Negative correlation is seen as the direct opposite of positive correlation in that it indicates that as one variable ( predictor) increases the outcome variable is seen to decrease and vice versa. It is important to note that it is also referred to as an inverse correlation. A good example that explains negative correlation is that of the quality of grades obtained in class and the frequency of TV viewing so that those students who spend a lot of time on televisions score poorly in class compared to those who spend less time in class. The graph below clearly illustrates the relationship of TV viewing and the grades scored as an explanation of negative correlation (Angst, 1999).
Zero correlation on the other hand acts as an indicator in those studies whereby no relationships exist. The variables are scattered throughout the Cartesian plane. It is denoted by a zero correlation coefficient (Angst, 1999).
There are various methods or categories of observational studies and they include: Naturalistic studies or observations where the subjects as well as the variables of study are observed in their natural states without any element of manipulation of the subjects. The major advantage with naturalistic studies is that they provide the initial steps during the carrying out of surveys and is the only hope in the cases where the ethical considerations does not allow for manipulation more especially when dealing with human subjects. The major disadvantage with this type of research is that it does not give the researcher an opportunity to control the variables through the scientific approach. The other limitation which may generate invalid results is that the subjects may get the information of what the researcher is trying to investigate and give the researcher biased answers (Kellner, 2002).
Another method commonly used in scientific as well as psychological research is the use of surveys and questionnaires. In this kind of study, questionnaires which can either be closed or open ended are administered to the randomly sampled respondents. The questions relate to the variables which might be of interest to the researcher. The major advantage of this research method is that it is relatively cheap and less laborious as the research can be conducted with the assistance of trained assistants who might not even be having knowledge on the subject being investigated by the researcher. Poorly structured questionnaires as well as poor sampling methods may affect the general results of this survey. Poor structuring of the questionnaires may be in the form of leading questions as well as extremely long questions which might be boring to the respondents and in most cases has led to incomplete answering of questions offered by the research assistant. Another setback with this method is the observed cases where the participants or respondents often try to please the researcher by giving responses that the researcher “may be in need of”.
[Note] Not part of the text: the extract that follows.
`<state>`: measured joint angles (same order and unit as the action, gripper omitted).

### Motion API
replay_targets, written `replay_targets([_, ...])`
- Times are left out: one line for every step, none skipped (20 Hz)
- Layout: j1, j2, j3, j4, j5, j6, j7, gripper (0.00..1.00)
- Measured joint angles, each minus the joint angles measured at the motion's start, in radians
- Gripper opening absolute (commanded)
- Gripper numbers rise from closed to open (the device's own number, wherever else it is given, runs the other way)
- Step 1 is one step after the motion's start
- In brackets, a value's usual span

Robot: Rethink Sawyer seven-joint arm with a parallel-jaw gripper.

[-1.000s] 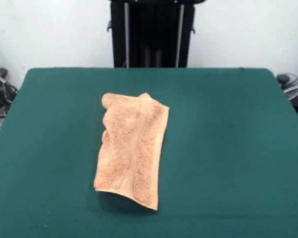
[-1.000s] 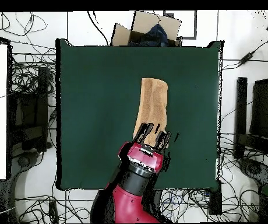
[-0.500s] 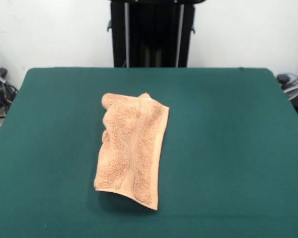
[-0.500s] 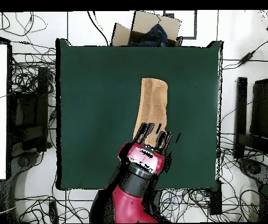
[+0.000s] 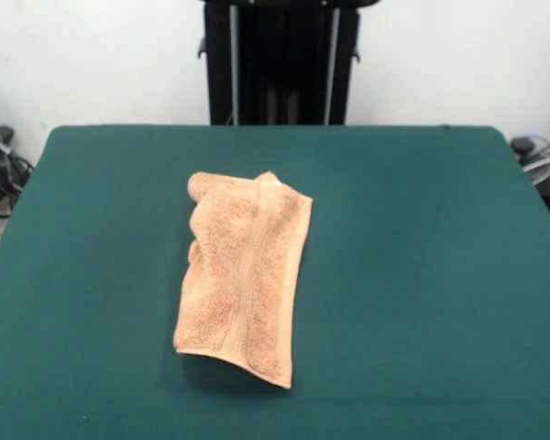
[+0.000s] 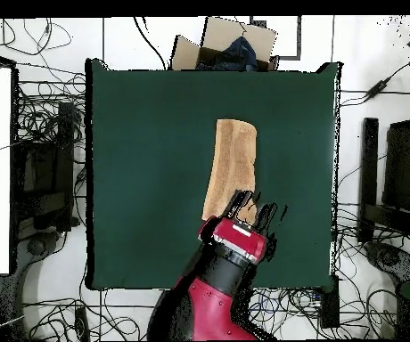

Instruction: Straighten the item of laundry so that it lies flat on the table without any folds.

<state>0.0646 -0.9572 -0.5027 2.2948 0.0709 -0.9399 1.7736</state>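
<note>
the towel (image 5: 243,275) lies on the bench (image 5: 422,275) a little off centre, folded lengthwise into a narrow strip with one layer over another. in the front view a woven band runs along the length of the strip near its middle. the end of the strip toward the top of that view is bunched and rumpled; the end toward the bottom shows a hemmed edge cut at a slant, with one corner lifted slightly and casting a shadow on the green cloth. the towel is not flat: folds and a doubled layer are visible.

in the overhead view the towel (image 6: 230,169) appears as a long peach strip, slightly bent, and its lower end is covered by the pincer (image 6: 252,211). the pincer sits at the tip of the red and black arm (image 6: 217,289), which reaches over the bench edge from the bottom of that view. two dark fingers (image 6: 238,203) show with a gap between them, so the pincer stands apart; whether it touches or holds the towel cannot be told. the front view shows no part of the pincer.

a cardboard box (image 6: 225,44) stands beyond the bench's upper edge in the overhead view, and cables (image 6: 44,125) lie on the floor around the bench.
</note>
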Motion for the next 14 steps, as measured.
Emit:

Last but not least is that correlational method of study commonly referred to as archival where the researcher accesses the work previously done by other researchers in the form of psychological journals and publications available on request in major public and private libraries. It may involve the examination of the records of the cases of major psychological disorders in a particular state in a given year. The major advantage is that large volumes of data provides the researcher with the opportunity to study trends and at the same time, since there is no direct contact with the respondents, there is no biasness in the quality of the collected data. Since the data can be easily collected even through on line sources, the method acts as the cheapest compared to any other observational method. The major limitations with this method is the fact that the researcher has no proof on the validity of the data they are using and at the same time the variable of interest to the researcher may be missing in these records. Last but not least among the archival methods of data collection is the fact that large volumes of data complicate the whole study (Kellner, 2002).